• **Work order**:
Please transcribe exactly, and only, the lines of the data below between the line holding "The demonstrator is" and the line holding "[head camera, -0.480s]", inclusive.

• **Recorded information**:
+ + + + +
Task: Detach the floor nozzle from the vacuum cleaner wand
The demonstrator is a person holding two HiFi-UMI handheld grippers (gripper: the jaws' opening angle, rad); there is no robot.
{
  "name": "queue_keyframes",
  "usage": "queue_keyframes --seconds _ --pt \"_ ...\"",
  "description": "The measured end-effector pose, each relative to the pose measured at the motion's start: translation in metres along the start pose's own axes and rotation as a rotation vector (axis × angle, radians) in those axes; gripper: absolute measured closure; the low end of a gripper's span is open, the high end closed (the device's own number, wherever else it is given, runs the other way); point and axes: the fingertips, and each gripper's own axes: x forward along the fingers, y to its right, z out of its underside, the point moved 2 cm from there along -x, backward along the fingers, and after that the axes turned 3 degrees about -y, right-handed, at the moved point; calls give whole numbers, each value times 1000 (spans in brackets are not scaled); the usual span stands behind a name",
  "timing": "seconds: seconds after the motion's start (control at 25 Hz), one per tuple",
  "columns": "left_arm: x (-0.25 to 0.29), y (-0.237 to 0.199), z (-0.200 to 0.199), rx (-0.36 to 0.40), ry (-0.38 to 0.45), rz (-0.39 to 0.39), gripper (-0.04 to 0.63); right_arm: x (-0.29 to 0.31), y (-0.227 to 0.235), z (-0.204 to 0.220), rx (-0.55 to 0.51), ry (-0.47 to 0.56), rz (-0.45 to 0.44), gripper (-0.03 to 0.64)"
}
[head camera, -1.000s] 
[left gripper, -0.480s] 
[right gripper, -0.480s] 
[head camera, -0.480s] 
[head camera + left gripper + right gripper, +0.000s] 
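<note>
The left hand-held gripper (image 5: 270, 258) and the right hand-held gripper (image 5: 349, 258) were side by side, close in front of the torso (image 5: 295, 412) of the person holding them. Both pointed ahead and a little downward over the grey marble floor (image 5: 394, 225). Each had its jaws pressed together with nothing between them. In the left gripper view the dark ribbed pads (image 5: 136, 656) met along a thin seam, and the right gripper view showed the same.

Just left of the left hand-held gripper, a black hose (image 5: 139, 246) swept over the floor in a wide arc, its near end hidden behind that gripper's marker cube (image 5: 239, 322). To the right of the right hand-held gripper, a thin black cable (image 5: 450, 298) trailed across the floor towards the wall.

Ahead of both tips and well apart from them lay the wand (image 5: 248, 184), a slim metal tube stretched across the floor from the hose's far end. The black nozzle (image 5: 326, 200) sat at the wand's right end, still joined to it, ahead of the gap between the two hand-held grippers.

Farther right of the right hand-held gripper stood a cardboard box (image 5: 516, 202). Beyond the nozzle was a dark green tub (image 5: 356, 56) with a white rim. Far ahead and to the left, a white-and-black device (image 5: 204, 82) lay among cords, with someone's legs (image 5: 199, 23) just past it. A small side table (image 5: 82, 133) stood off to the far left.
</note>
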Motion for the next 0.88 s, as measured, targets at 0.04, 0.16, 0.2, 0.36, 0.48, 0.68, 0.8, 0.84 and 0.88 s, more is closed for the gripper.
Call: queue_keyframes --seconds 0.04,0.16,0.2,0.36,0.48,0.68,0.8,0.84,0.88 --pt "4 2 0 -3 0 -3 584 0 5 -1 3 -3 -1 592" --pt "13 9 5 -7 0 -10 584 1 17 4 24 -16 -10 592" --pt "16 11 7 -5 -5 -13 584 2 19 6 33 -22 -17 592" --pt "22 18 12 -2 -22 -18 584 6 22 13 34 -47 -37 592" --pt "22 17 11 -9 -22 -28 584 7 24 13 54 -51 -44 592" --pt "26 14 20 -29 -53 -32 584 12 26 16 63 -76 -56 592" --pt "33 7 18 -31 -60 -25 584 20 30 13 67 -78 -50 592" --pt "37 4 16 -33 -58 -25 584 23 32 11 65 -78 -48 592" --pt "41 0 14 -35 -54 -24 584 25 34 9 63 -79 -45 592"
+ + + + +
• **Response area**:
The demonstrator is a person holding two HiFi-UMI handheld grippers (gripper: the jaws' opening angle, rad); there is no robot.
{
  "name": "queue_keyframes",
  "usage": "queue_keyframes --seconds _ --pt \"_ ...\"",
  "description": "The measured end-effector pose, each relative to the pose measured at the motion's start: translation in metres along the start pose's own axes and rotation as a rotation vector (axis × angle, radians) in those axes; gripper: absolute measured closure; the low end of a gripper's span is open, the high end closed (the device's own number, wherever else it is given, runs the other way); point and axes: the fingertips, and each gripper's own axes: x forward along the fingers, y to its right, z out of its underside, the point moved 2 cm from there along -x, backward along the fingers, and after that the axes turned 3 degrees about -y, right-handed, at the moved point; calls give whole numbers, each value times 1000 (spans in brackets are not scaled); the usual span stands behind a name",
  "timing": "seconds: seconds after the motion's start (control at 25 Hz), one per tuple",
  "columns": "left_arm: x (-0.25 to 0.29), y (-0.237 to 0.199), z (-0.200 to 0.199), rx (-0.36 to 0.40), ry (-0.38 to 0.45), rz (-0.39 to 0.39), gripper (-0.04 to 0.63); right_arm: x (-0.29 to 0.31), y (-0.227 to 0.235), z (-0.204 to 0.220), rx (-0.55 to 0.51), ry (-0.47 to 0.56), rz (-0.45 to 0.44), gripper (-0.03 to 0.64)"
}
[head camera, -1.000s] 
[left gripper, -0.480s] 
[right gripper, -0.480s] 
[head camera, -0.480s] 

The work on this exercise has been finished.